**Your goal**
The expected output is the first line of the data below and every line after it, up to and including the line containing "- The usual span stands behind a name", each reproduced exactly.

**Given material**
Content starts

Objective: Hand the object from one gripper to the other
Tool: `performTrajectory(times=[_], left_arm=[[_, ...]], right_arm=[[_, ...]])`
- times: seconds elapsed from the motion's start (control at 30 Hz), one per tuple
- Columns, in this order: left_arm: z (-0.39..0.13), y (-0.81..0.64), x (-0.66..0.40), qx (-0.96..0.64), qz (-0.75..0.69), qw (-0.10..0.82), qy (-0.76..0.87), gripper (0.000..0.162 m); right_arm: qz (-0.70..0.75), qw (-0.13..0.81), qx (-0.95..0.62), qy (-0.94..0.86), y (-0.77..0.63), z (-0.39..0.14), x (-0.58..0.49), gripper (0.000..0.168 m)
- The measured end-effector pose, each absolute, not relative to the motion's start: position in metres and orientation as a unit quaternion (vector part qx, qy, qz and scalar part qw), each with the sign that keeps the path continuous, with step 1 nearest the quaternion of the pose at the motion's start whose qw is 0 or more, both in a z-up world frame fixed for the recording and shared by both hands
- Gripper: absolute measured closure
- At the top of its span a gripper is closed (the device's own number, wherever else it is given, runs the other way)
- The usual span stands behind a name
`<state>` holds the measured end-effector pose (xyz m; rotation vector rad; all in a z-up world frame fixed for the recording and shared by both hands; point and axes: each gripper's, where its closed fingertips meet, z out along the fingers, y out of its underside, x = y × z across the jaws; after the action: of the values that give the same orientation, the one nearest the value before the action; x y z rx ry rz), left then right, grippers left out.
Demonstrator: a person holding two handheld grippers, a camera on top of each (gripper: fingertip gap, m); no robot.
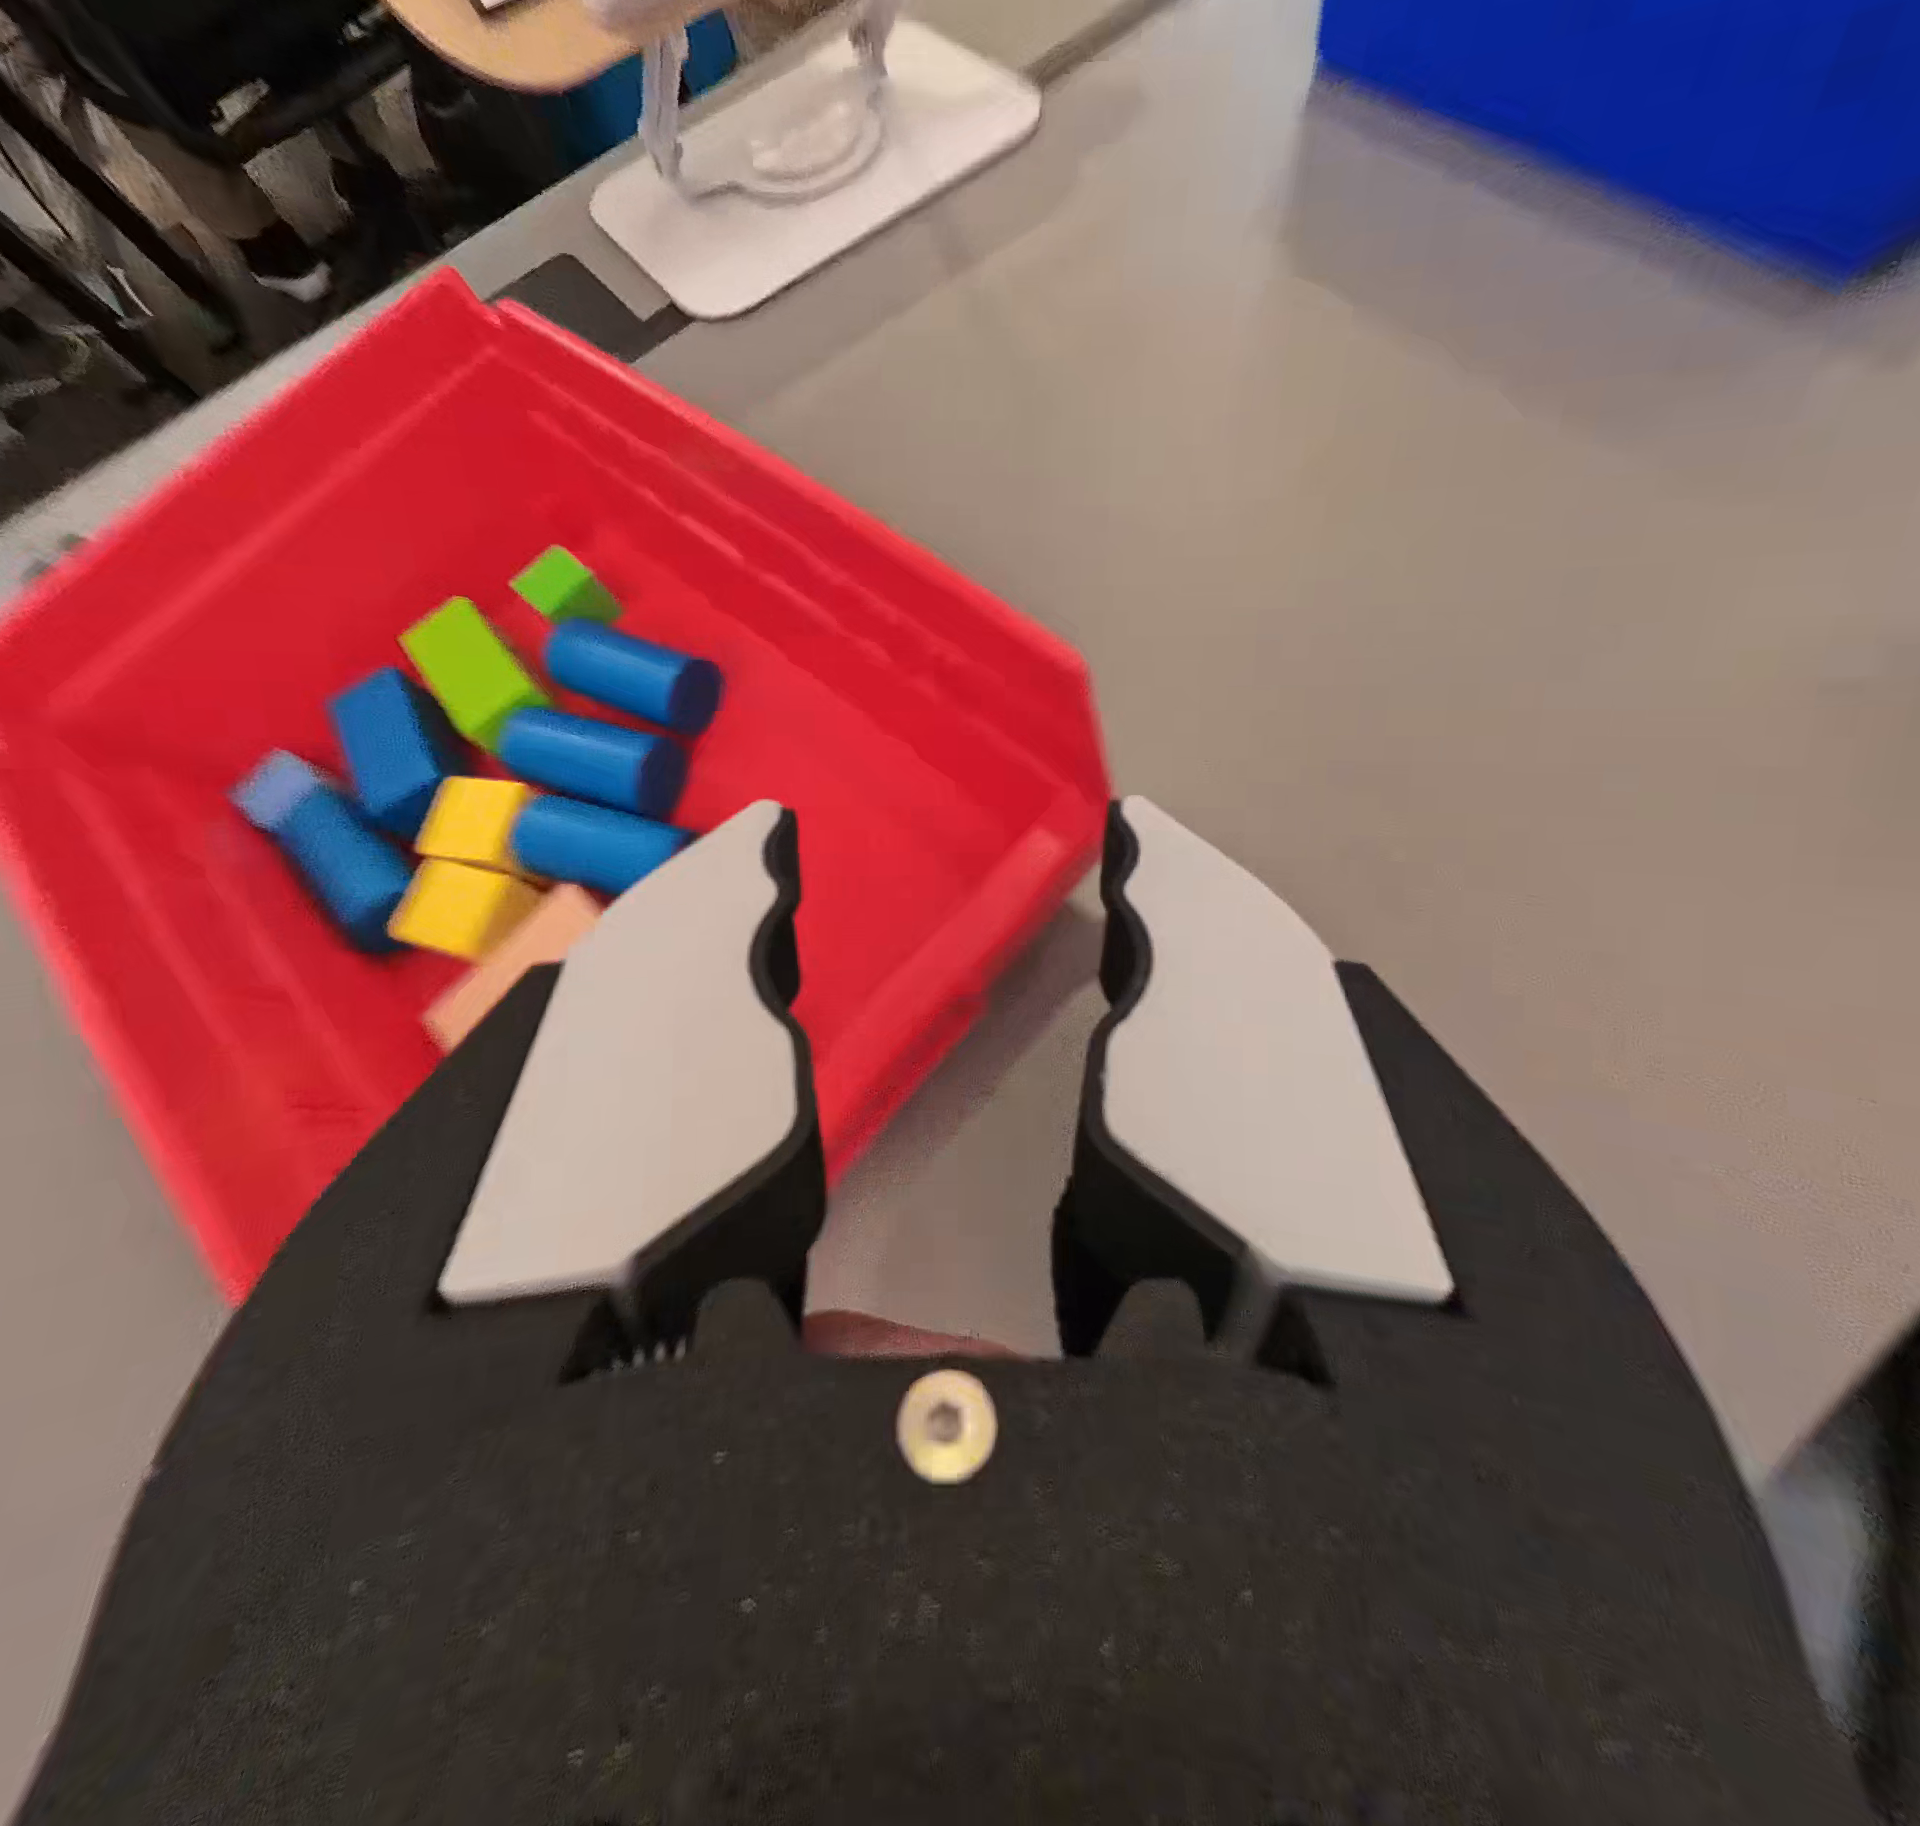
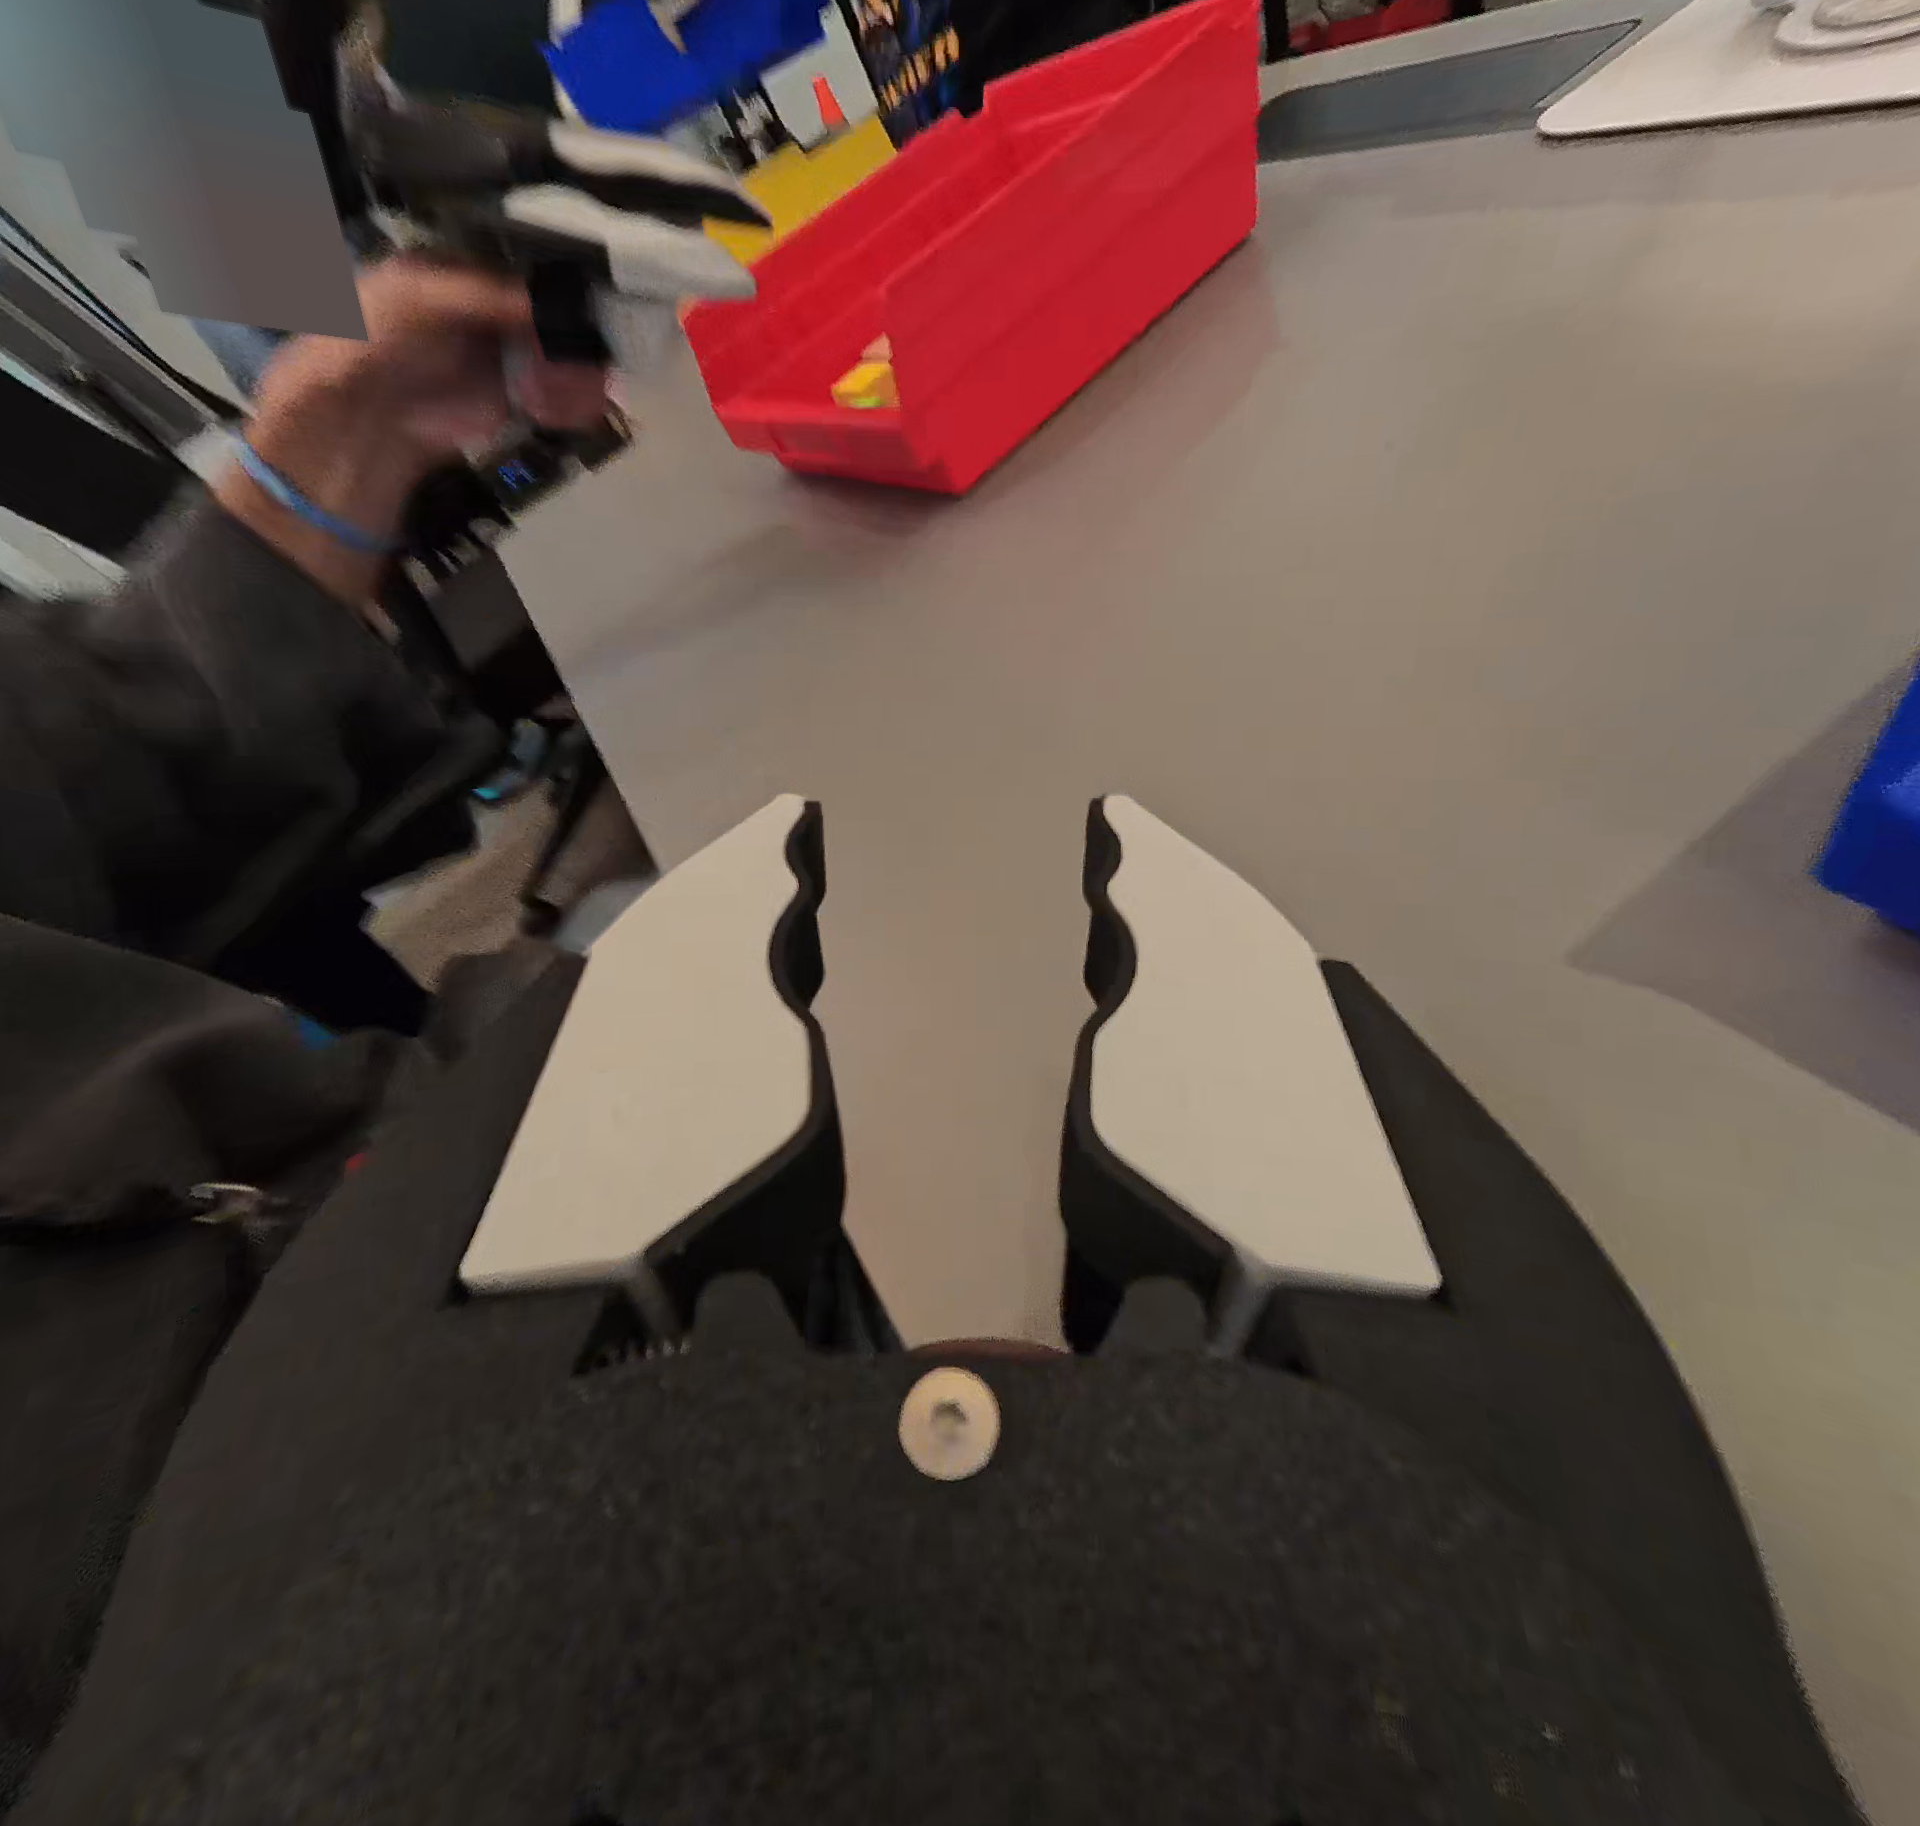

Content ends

**Result below**
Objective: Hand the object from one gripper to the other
Tool: `performTrajectory(times=[_], left_arm=[[_, ...]], right_arm=[[_, ...]])`
- times: seconds elapsed from the motion's start (control at 30 Hz), one per tuple
- Columns, in this order: left_arm: z (-0.39..0.13), y (-0.81..0.64), x (-0.66..0.40), qx (-0.96..0.64), qz (-0.75..0.69), qw (-0.10..0.82), qy (-0.76..0.87), gripper (0.000..0.162 m); right_arm: qz (-0.70..0.75), qw (-0.13..0.81), qx (-0.95..0.62), qy (-0.94..0.86), y (-0.77..0.63), z (-0.39..0.14), x (-0.58..0.49), gripper (0.000..0.168 m)
- The measured end-effector pose, each absolute, not relative to the motion's start: position in metres and orientation as a unit quaternion (vector part qx, qy, qz and scalar part qw), each with the sign that keeps the path continuous, with step 1 nearest the quaternion of the pose at the motion's start whose qw is 0 or more, both in a z-up world frame fixed for the recording and shared by both hands
- Gripper: absolute measured closure
- At the top of its span a gripper is closed (the device's own number, wherever else it is given, runs the other way)
- The usual span stands behind a name

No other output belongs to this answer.